I am a fan of both of your poetry, and this was such a coherent and well-structure collaboration. You both should collaborate more often! This poem is a favorite of mine, and I'm nominating it!
It is a little too obvious that two poets wrote this piece separately. The part after "because..." is totally a different poem from the one before. In this case, anyone could easily just skip the first part to read the second, or ignore the second and just end by reading the first.
I'll criticize the first one:
"what seems an eternal day dream"
^ its too telling; how does eternity feel like? Also if you extend that to the second line, "watching..." it then seems like the speaker is eternally *watching* the wrestling match. Since you've already placesd that word, "eternal", as the description. Advice: change eternal, do you even need to describe how the day dream feels like eternity? You can actually show the angst, the frustration without saying it. How? By use of tone, simple imagery of those emotions throughout your poem. Then the reader could get snippets of "frustration, angst" without the author saying "hey, it felt like an eternity"
"attack of ecstasy"
^ too telling. To get away from such trapt, try zooming in the experience. Does the heart feel like escaping? - if you are going to use metaphors, try and make them connect with one another. The technique is by sticking to as few as possible.
If I were to change the first stanza, yet stick with the theme, I'd do it this way:
Inside the (crumbling) prison of a dream,
I listened to the flight of the birds as
my heart dodged from the sound of gunfire.
^ (crumbling) here could be replaced by any adjective that tells old age, prison symbolizes entraptment. Birds is peace, gunfire is disaster. Also the heart dodging, is an imagery of suspense - attack of ecstacy.
Also, in that stanza, you can clearly see an image. You see the speaker, you feel the suspense.
That lacks in the first part of your poem. That's why I suggest you rethink it thoroughly and make it careful.
"like a broken faucet dripping repeatedly."
^ I can't see this image fitting to that of blood. It seems cartoonish.
"like an elevator arriving from my heart"

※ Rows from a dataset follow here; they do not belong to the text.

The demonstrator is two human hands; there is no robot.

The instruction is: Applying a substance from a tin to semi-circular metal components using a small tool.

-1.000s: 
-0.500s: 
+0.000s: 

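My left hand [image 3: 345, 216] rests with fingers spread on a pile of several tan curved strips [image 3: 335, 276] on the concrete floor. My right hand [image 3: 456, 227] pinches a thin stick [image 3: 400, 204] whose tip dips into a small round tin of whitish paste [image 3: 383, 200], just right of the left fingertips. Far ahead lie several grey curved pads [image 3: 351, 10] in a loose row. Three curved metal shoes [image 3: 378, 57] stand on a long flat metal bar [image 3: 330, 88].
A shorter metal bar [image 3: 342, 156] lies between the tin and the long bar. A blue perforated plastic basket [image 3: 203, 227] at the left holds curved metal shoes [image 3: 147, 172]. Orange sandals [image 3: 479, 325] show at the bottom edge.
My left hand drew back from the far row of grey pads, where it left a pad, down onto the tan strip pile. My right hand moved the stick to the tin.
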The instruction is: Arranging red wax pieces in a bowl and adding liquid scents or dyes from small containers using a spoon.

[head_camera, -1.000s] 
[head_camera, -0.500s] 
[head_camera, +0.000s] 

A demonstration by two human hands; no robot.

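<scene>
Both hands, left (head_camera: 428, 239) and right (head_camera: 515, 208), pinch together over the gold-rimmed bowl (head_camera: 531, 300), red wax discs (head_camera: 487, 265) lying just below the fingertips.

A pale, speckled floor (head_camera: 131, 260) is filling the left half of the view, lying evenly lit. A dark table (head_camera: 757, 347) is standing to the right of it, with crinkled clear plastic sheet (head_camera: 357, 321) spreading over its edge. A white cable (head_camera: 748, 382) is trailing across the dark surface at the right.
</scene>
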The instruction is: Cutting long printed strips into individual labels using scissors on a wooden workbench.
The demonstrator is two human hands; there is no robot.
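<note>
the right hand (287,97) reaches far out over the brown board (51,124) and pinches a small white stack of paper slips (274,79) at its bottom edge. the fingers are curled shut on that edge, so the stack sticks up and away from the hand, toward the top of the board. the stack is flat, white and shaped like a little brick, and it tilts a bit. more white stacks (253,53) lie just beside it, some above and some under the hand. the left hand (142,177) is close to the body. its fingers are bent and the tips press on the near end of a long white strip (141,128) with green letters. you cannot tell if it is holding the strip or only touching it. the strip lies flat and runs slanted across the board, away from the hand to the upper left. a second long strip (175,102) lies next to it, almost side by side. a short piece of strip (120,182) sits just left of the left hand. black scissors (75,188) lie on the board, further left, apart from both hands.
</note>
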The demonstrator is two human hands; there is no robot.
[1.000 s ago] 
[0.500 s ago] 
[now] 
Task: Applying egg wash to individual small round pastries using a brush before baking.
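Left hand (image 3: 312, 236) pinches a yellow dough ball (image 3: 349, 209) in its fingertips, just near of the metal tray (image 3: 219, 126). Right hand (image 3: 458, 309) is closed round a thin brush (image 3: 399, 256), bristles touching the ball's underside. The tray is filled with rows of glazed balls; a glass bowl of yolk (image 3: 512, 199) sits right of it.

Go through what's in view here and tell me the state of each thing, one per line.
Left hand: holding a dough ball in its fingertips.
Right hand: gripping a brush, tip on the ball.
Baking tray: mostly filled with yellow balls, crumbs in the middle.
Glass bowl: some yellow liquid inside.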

^ this is just impossible to imagine. Yes, I know what you're trying to say. But the imagery is just impossible. You must make them coherent.
Also, if you are writing a narrative poem, it is best to not have stanzas. That will make the reader continue reading, instead of a bunch of stanzas as if the reader keeps flipping pages without much events happening.
The narration is that of a book, which lacks the poetic element of welcoming the reader in the poem. In other words, its too telling. Like I'm just watching a comic book without thought bubbles or dialogues. And yes, I can "try" and connect with the poem, like most readers in this site, by putting my own interpretation in a single drawing, but that's not how you'd want to have your poem.